# What the task requires
Line by line, give the data again exactly as it appears.

***** Information *****

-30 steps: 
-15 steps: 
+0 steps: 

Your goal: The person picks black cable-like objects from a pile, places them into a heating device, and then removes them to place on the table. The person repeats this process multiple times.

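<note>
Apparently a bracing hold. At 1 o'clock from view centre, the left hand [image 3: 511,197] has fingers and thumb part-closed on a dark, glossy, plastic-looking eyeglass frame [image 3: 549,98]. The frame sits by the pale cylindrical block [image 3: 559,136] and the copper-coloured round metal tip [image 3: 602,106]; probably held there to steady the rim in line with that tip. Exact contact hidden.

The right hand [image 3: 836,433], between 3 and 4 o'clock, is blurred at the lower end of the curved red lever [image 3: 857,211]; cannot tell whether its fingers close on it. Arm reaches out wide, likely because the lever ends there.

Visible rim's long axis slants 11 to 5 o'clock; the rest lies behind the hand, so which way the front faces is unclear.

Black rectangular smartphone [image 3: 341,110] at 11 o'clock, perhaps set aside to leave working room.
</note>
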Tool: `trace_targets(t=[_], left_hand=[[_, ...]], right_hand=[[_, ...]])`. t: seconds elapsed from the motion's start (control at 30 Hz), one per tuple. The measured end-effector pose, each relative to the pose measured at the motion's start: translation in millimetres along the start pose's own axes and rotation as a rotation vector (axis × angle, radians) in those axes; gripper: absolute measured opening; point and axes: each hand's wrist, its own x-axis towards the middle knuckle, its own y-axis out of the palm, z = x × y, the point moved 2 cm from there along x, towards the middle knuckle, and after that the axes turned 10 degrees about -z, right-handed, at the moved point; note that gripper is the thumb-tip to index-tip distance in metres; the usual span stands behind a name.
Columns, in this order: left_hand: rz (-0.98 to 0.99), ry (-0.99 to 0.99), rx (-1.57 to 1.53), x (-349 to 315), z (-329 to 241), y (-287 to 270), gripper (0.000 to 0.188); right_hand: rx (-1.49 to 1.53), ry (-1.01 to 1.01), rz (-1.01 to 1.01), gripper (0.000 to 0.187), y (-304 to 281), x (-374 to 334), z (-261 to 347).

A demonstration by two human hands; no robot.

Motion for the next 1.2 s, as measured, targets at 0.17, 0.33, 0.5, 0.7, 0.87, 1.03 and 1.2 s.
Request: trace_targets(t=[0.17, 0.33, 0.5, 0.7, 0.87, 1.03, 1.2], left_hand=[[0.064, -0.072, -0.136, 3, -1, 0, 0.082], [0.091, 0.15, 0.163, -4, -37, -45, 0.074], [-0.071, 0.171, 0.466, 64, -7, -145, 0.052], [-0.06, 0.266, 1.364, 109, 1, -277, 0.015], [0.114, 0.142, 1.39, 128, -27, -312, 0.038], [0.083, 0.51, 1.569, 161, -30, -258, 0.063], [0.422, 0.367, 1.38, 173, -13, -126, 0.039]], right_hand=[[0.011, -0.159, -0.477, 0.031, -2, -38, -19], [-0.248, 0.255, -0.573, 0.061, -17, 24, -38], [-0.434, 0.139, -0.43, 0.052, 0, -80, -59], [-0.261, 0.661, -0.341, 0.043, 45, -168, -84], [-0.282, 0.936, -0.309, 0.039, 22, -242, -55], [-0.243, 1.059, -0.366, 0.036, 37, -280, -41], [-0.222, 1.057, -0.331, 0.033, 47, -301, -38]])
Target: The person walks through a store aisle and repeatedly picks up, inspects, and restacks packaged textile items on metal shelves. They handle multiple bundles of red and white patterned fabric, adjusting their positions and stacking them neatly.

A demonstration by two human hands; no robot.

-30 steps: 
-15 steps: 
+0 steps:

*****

# Result of the exercise
-30 steps: 
-15 steps: 
+0 steps: 

Your goal: The person picks black cable-like objects from a pile, places them into a heating device, and then removes them to place on the table. The person repeats this process multiple times.

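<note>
Apparently a bracing hold. At 1 o'clock from view centre, the left hand [image 3: 511,197] has fingers and thumb part-closed on a dark, glossy, plastic-looking eyeglass frame [image 3: 549,98]. The frame sits by the pale cylindrical block [image 3: 559,136] and the copper-coloured round metal tip [image 3: 602,106]; probably held there to steady the rim in line with that tip. Exact contact hidden.

The right hand [image 3: 836,433], between 3 and 4 o'clock, is blurred at the lower end of the curved red lever [image 3: 857,211]; cannot tell whether its fingers close on it. Arm reaches out wide, likely because the lever ends there.

Visible rim's long axis slants 11 to 5 o'clock; the rest lies behind the hand, so which way the front faces is unclear.

Black rectangular smartphone [image 3: 341,110] at 11 o'clock, perhaps set aside to leave working room.
</note>
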Tool: `trace_targets(t=[_], left_hand=[[_, ...]], right_hand=[[_, ...]])`. t: seconds elapsed from the motion's start (control at 30 Hz), one per tuple. The measured end-effector pose, each relative to the pose measured at the motion's start: translation in millimetres along the start pose's own axes and rotation as a rotation vector (axis × angle, radians) in those axes; gripper: absolute measured opening; point and axes: each hand's wrist, its own x-axis towards the middle knuckle, its own y-axis out of the palm, z = x × y, the point moved 2 cm from there along x, towards the middle knuckle, and after that the axes turned 10 degrees about -z, right-handed, at the moved point; note that gripper is the thumb-tip to index-tip distance in metres; the usual span stands behind a name.
Columns, in this order: left_hand: rz (-0.98 to 0.99), ry (-0.99 to 0.99), rx (-1.57 to 1.53), x (-349 to 315), z (-329 to 241), y (-287 to 270), gripper (0.000 to 0.188); right_hand: rx (-1.49 to 1.53), ry (-1.01 to 1.01), rz (-1.01 to 1.01), gripper (0.000 to 0.187), y (-304 to 281), x (-374 to 334), z (-261 to 347).

A demonstration by two human hands; no robot.

Motion for the next 1.2 s, as measured, targets at 0.17, 0.33, 0.5, 0.7, 0.87, 1.03 and 1.2 s.
Request: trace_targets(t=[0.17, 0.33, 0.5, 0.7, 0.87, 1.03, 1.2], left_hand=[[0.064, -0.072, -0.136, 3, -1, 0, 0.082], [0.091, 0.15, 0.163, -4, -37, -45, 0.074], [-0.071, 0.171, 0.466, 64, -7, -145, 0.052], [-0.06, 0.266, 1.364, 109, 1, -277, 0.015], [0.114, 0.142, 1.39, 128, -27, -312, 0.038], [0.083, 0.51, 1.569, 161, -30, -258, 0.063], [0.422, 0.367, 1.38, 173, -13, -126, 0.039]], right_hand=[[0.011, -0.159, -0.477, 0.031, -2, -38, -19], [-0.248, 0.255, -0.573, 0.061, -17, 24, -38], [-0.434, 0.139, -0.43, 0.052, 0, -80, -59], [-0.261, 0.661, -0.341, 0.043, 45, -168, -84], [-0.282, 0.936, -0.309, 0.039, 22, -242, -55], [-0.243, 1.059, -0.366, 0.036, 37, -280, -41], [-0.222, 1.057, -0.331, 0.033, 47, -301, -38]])
Target: The person walks through a store aisle and repeatedly picks up, inspects, and restacks packaged textile items on metal shelves. They handle multiple bundles of red and white patterned fabric, adjusting their positions and stacking them neatly.

A demonstration by two human hands; no robot.

-30 steps: 
-15 steps: 
+0 steps:

The output has been given in full.